Previous studies have demonstrated that measuring daily adherence to antiretroviral therapy can be fraught with difficulties that may over or underestimate a patient's actual exposure to treatment. Although using refill compliance as a surrogate for adherence has been previously validated, there is likely a very strong conservative bias operating in our study because patients may have been less than optimally adherent to daily treatment despite receiving >75% medication during the first year of therapy. It has consistently been found that very high daily adherence is required, to achieve an undetectable plasma viral load, to prevent viral rebound, and to prevent the evolution of resistant virus.
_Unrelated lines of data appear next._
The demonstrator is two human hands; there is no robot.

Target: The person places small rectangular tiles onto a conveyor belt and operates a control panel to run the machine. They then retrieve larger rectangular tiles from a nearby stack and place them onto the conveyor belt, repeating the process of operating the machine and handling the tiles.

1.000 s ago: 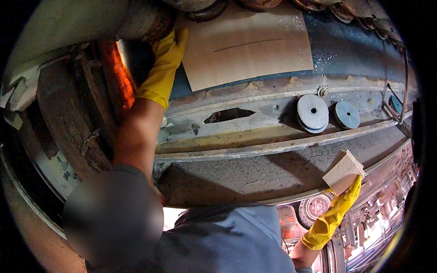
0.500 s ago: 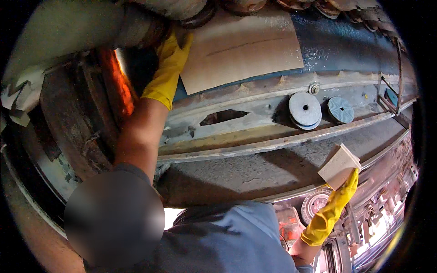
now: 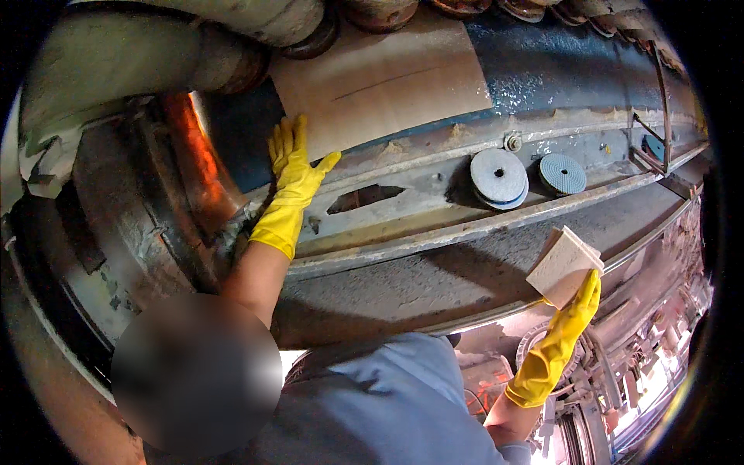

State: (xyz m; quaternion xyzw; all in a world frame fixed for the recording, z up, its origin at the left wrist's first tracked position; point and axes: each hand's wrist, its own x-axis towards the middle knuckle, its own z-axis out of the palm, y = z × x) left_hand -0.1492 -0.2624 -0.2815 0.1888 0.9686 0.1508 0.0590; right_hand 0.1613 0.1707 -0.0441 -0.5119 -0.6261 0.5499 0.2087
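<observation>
A flat beige slab (image 3: 387, 70) with a thin dark line across it lies on a blue belt (image 3: 542, 62). My left hand (image 3: 293, 174), in a yellow rubber glove, is open with fingers stretched out at the slab's near left corner. Whether its fingertips press on the slab or the belt is hard to tell. Low on the right, my right hand (image 3: 564, 325), gloved in yellow too, grips a small stack of square beige tile pieces (image 3: 566, 265), held out beside the metal ledge. Its fingers are partly hidden behind the stack.
Two round abrasive discs, one pale (image 3: 499, 178) and one blue-grey (image 3: 563, 173), lean on the metal trough (image 3: 434, 252) along the belt. Rusty round machine heads (image 3: 380, 12) hang over the far side. An orange glow (image 3: 203, 151) shows at left. Machinery stands lower right.
My left hand has drawn back toward me from the slab's far left side to its near corner, fingers now stretched. My right hand keeps hold of the tile pieces. The whole view has shifted slightly.
</observation>
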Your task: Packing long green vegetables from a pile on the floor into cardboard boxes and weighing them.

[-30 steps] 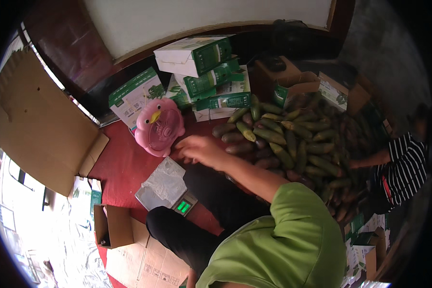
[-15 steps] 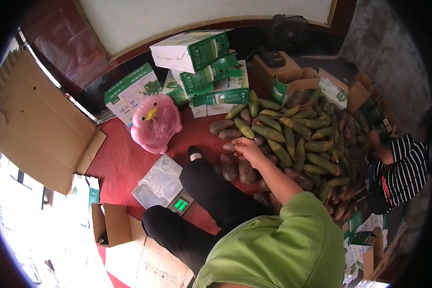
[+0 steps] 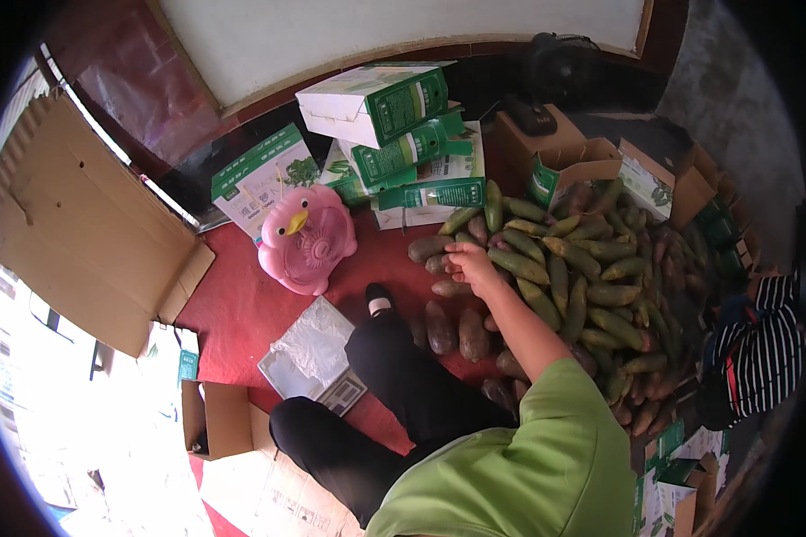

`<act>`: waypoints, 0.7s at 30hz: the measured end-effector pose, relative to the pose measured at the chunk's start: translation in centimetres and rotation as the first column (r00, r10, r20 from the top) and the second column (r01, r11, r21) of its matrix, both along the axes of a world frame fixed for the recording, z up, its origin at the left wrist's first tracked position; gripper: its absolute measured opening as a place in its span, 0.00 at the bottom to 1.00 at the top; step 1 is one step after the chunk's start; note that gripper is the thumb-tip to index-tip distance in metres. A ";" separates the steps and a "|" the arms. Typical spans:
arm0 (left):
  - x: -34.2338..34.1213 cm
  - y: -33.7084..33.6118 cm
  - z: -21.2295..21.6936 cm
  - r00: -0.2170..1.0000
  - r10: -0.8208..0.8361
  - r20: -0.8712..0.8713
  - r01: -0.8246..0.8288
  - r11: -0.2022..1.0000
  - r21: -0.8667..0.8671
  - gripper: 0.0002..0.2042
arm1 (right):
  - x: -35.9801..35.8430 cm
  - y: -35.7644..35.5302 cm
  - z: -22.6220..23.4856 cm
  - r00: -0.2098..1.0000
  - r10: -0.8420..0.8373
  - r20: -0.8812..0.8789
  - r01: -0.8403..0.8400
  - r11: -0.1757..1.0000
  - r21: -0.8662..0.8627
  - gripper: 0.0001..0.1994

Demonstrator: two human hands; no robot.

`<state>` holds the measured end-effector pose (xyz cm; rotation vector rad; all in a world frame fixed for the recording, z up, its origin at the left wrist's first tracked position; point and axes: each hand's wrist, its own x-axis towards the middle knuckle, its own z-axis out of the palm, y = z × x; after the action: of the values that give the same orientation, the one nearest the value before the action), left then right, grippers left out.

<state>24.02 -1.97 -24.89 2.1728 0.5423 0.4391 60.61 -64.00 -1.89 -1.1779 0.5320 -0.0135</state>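
Note:
My right hand [image 3: 475,268] reaches over the near left edge of a heap of long green-yellow vegetables [image 3: 575,258]. Its fingers are bent but apart, the tips beside a small brownish vegetable [image 3: 436,264]; I see nothing held, though contact is unclear. Another brown one [image 3: 450,288] lies just below the hand. Two larger dark brown ones [image 3: 441,328] sit side by side on the red floor, nearer my legs. A flat scale [image 3: 309,345] covered with clear plastic film stands left of my knee. My left hand is out of view.
A pink bird-faced plastic seat or basin [image 3: 309,240] stands left of the heap. Green and white cartons [image 3: 376,103] are stacked behind. Open cardboard boxes [image 3: 569,161] border the far side. A person in a striped top [image 3: 766,358] sits at the right. Brown cardboard [image 3: 85,224] leans at left.
My right hand has moved away from the brown vegetable it was touching, slightly farther forward. The scale's display glowed green and now looks grey. The whole view has shifted a little.

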 end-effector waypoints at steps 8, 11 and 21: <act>11.3 -5.5 14.8 0.992 -0.111 -0.065 0.018 0.620 -0.784 0.13 | 8.3 -7.5 1.0 0.974 -0.194 0.116 0.185 0.979 0.082 0.11; 20.0 -10.4 24.8 0.986 0.164 0.037 -0.135 0.903 -0.409 0.14 | 11.8 -9.7 2.9 0.962 -0.224 0.155 0.220 0.975 0.038 0.15; 36.8 -20.3 33.0 0.854 -0.520 0.032 0.498 0.833 0.239 0.07 | 23.4 -13.3 8.3 0.917 -0.323 0.235 0.331 0.943 0.004 0.26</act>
<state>60.80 -22.25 8.09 2.3819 -0.1633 0.3146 84.02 -77.29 6.43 -1.0931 0.5164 -0.4470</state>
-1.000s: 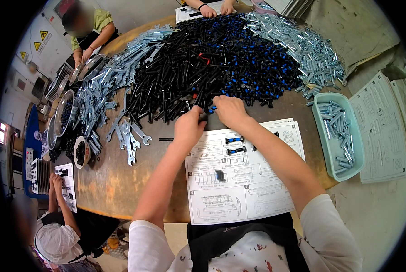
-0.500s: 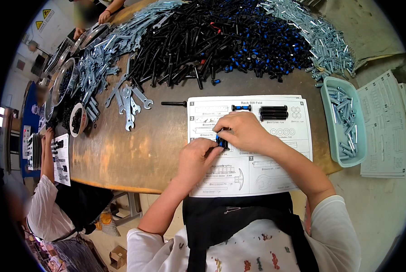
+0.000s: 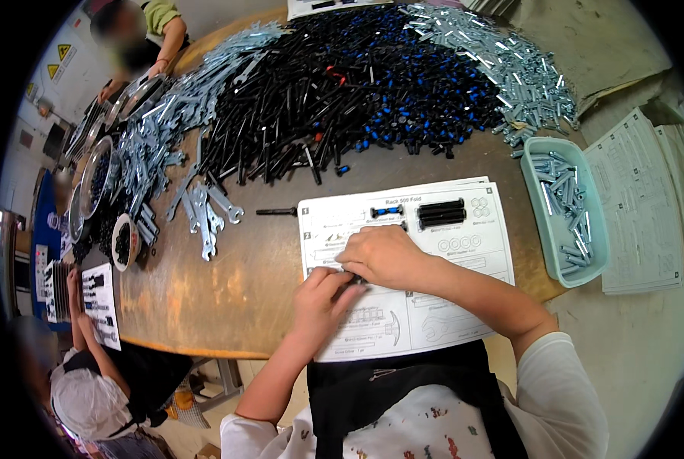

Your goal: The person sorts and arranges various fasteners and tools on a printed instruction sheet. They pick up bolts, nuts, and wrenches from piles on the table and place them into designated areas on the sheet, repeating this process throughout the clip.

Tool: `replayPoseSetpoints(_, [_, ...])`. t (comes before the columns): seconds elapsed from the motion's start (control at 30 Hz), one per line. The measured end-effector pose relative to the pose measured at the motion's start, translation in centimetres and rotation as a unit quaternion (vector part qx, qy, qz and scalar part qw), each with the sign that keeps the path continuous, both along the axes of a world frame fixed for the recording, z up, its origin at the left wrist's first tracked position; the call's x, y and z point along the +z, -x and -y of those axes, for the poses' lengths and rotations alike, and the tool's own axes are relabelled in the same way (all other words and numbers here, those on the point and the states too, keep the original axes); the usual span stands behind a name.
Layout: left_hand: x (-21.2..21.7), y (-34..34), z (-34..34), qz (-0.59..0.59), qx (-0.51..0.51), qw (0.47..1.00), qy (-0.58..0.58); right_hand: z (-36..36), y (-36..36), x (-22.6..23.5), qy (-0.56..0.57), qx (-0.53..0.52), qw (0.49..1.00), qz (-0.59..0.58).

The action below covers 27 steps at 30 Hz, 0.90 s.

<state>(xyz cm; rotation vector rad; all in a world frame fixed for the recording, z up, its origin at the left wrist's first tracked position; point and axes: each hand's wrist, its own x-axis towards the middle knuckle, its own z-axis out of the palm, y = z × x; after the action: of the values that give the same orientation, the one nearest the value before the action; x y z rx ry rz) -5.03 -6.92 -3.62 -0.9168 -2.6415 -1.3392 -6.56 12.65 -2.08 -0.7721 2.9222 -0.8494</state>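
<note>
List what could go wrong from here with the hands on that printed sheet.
Both hands, left hand and right hand, crowd one spot on the printed sheet, so a small black part between them could slip unseen. The sheet's near edge overhangs the table; a nudge may slide it, spilling the black bolts laid on it.

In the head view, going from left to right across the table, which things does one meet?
Small round bowl of dark parts → loose silver wrenches → left hand → right hand on the printed sheet → pale green tray of silver bolts → stack of printed sheets.
</note>
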Motion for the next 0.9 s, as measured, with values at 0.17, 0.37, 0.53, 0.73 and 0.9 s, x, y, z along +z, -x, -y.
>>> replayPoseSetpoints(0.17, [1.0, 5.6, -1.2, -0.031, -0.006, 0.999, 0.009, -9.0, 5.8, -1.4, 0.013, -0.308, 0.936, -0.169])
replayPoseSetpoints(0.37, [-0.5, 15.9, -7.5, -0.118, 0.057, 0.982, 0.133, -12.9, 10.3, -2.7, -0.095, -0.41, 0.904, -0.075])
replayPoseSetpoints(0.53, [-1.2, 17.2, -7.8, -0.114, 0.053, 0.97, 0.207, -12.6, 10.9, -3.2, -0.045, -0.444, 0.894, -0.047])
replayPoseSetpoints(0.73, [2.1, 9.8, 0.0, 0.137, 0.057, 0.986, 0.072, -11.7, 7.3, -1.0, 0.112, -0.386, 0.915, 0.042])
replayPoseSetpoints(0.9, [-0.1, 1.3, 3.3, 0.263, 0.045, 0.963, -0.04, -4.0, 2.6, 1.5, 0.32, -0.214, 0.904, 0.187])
Further study will be required to determine the optimal level of adherence which, as illustrated above, is likely to vary depending on the nature of the endpoint selected (virological, immunological, or clinical) as well as the duration of follow-up. In addition, as we have previously discussed, a limitation of the present study is that patients were defined as adherent on the basis of their behavior during the first year of therapy and then assigned to adherent strata for an analysis of baseline characteristics. Although we adjusted our analyses for pertinent demographic and clinical characteristics, as with all studies of patients treated in observational cohorts, unmeasured differences may exist among study populations and for this reason caution is warranted. However, it was not the objective of the present study to elucidate the level of adherence needed to optimize the outcomes associated with antiretroviral therapy.
 
In summary, we found that mortality was dramatically altered by very conservative adjustments for physician experience and adherence, suggesting that inappropriate care of advanced patients and patient non-adherence may be the strongest determinants of patient survival, rather than the time at which therapy is initiated prior to CD4 cell counts of 200 cells/l. As mortality was elevated among all CD4 strata below 200 cells/l, our data do not support delaying the initiation of HAART to any level below 200 CD4 cells/l. These results should be useful for the development of therapeutic guidelines, and should be helpful to emphasize the role of physician experience and patient adherence in the treatment of HIV infection.